» **Task details**: Collect all lines below with the string "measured".

» **The data**:
---+---

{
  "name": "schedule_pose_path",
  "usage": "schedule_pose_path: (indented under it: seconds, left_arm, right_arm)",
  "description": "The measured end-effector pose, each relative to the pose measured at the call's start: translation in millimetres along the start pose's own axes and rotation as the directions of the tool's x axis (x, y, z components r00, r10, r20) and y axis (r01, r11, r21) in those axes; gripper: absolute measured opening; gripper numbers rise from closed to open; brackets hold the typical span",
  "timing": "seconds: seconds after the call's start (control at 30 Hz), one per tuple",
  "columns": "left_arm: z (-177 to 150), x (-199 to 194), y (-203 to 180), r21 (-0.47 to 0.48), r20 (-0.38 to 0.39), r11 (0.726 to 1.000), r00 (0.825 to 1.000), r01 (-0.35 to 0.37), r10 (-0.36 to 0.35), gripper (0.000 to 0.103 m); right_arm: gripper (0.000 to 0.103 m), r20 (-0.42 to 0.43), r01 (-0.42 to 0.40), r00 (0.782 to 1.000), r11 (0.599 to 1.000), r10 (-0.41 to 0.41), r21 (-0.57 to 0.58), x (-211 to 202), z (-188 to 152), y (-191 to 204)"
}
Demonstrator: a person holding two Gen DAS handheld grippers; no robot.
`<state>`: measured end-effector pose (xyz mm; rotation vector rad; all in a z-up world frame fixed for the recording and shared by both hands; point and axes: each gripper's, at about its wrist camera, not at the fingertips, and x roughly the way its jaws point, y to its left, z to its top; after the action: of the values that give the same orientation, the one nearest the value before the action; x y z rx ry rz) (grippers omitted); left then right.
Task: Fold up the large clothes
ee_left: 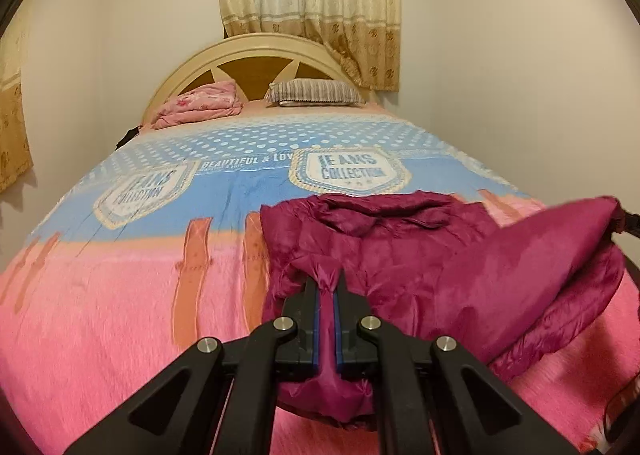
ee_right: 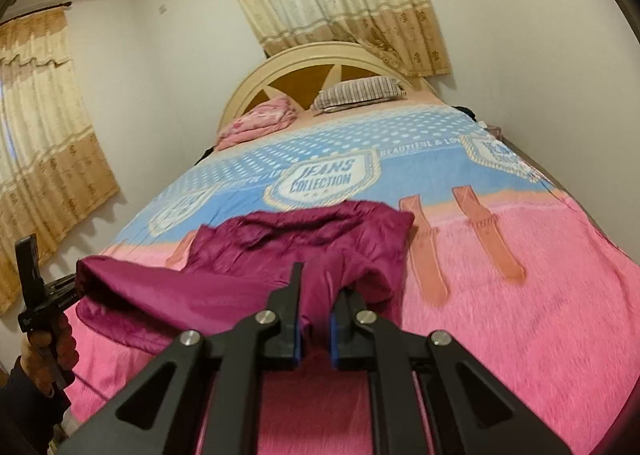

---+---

» **Final answer**:
  "description": "The measured end-effector pose, each relative to the pose measured at the call's start: translation in millimetres along the start pose's own axes and rotation as the directions of the tool's x axis (x, y, z components r00, r10, r20) and y axis (r01, r11, r21) in those axes; gripper: absolute measured opening; gripper numbers rise from closed to open; brackets hold the typical span",
`<state>`: measured end-effector pose (xyz mm; rotation vector rad; all in a z-up world frame fixed for the recording and shared by both hands; point and axes: each gripper's, at about its wrist camera, not at the fingertips, and x roughly the way its jaws point, y to its left, z to its top; after the action: of the values that give the same orientation, the one nearest the value before the action; x y z rx ry rz) (grippers omitted); left then right.

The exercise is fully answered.